If you look up a protein, say IL8, on uniprot, you find you can download the gff file for that protein.
I would like to display the protein features therein on a track, so one can compare canonical sequence and protein information together with sample specific seen isoforms:
library(TxDb.Hsapiens.UCSC.hg19.knownGene) library(ggbio) txdb <- TxDb.Hsapiens.UCSC.hg19.knownGene p1.IL8 <- ggplot(txdb) + geom_alignment(which = genesymbol["IL8"],gap.arrow="FALSE",gap.geom = "chevron") param = ScanBamParam(tag="XS",which=genesymbol["IL8"],what=c("seq")) ga <- readGAlignmentsFromBam(bamfile,use.names=T,param=param) reads <- grglist(ga) metadata(reads)$param <- param IL8.isoform.1 <- reads[c(1)] p1 <- autoplot(IL8.isoform.1,fill = "brown",color="brown") tracks( IL8 = p1.IL8, "Iso 1" = p1)
The above code produces an image of narrow rectangles for the UTR regions, larger rectangles for the CDS and chevron for the intronic regions.

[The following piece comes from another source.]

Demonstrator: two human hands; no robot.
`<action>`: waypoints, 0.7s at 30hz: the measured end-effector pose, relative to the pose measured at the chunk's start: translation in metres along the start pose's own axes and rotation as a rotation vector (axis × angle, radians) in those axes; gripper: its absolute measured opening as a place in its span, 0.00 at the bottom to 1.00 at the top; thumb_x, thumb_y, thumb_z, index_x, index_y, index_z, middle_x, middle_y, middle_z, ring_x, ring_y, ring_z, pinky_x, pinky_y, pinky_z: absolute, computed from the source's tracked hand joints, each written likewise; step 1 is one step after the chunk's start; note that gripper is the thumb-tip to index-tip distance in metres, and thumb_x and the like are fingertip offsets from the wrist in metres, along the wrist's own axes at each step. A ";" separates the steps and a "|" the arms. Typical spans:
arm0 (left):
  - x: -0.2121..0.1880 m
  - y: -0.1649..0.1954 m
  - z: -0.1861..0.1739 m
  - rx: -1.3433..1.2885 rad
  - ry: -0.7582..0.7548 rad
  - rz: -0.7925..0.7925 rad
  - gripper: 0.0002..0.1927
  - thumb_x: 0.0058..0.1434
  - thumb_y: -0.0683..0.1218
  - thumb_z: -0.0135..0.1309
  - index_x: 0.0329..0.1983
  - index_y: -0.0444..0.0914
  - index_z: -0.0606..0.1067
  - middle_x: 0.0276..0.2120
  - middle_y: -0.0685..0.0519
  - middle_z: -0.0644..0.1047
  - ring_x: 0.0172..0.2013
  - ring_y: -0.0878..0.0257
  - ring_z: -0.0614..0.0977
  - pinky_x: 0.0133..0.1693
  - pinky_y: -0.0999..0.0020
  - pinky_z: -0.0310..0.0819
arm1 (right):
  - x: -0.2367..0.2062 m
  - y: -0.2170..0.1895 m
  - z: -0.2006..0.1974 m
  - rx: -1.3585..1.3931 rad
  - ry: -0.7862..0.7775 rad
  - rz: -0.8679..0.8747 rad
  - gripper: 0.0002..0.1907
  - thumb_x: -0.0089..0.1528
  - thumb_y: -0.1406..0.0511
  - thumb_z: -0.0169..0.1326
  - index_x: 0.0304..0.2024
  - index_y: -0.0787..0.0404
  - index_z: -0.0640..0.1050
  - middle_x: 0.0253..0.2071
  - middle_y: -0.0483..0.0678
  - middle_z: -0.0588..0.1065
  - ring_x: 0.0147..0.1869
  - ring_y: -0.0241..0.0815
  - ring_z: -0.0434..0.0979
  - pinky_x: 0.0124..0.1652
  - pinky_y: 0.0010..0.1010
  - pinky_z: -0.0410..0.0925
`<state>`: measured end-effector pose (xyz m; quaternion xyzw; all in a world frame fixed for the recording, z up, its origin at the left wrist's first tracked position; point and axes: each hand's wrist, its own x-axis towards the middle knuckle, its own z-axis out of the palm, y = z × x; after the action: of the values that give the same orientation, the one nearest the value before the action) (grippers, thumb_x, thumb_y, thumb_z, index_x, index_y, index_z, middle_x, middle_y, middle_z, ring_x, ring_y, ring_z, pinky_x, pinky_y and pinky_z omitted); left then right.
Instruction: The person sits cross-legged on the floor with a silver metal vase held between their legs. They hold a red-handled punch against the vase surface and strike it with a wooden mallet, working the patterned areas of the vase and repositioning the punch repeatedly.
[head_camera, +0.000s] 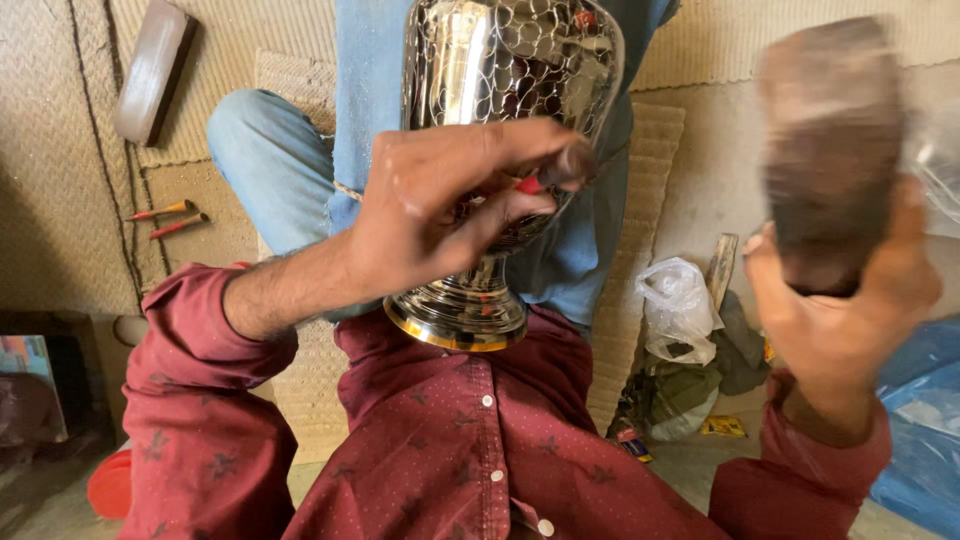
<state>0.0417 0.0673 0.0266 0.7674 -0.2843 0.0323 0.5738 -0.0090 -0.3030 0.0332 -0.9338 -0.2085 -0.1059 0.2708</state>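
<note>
One shiny metal goblet-shaped vase (490, 150) rests on the person's lap, its foot against the maroon shirt (450, 440). The left hand (440, 210) pinches a small red-tipped punch (545, 178) against the vase's bowl. The right hand (840, 300), raised well apart, grips one blurred brown wooden block (830, 140). A crumpled white plastic bag (678, 305) lies beside a small yellow packet (722, 426); two red-tipped tools (170, 218) lie on the mat (60, 150).

Left hand (440, 205) reached forward, fingers pinched together at the tips, wrist bent, right hand (840, 300) raised (blurred), fingers wrapped in a grip, both sleeves maroon
</note>
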 end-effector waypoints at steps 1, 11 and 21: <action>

Uniprot provides the relative positions for the protein features along the sequence in gff file. Theoretically, one should be able to read it and display these features.
I want to do this at least for the canonical protein, but ideally I would also like to show the differences with sample specific isoforms. Does anyone know the standard way to do this?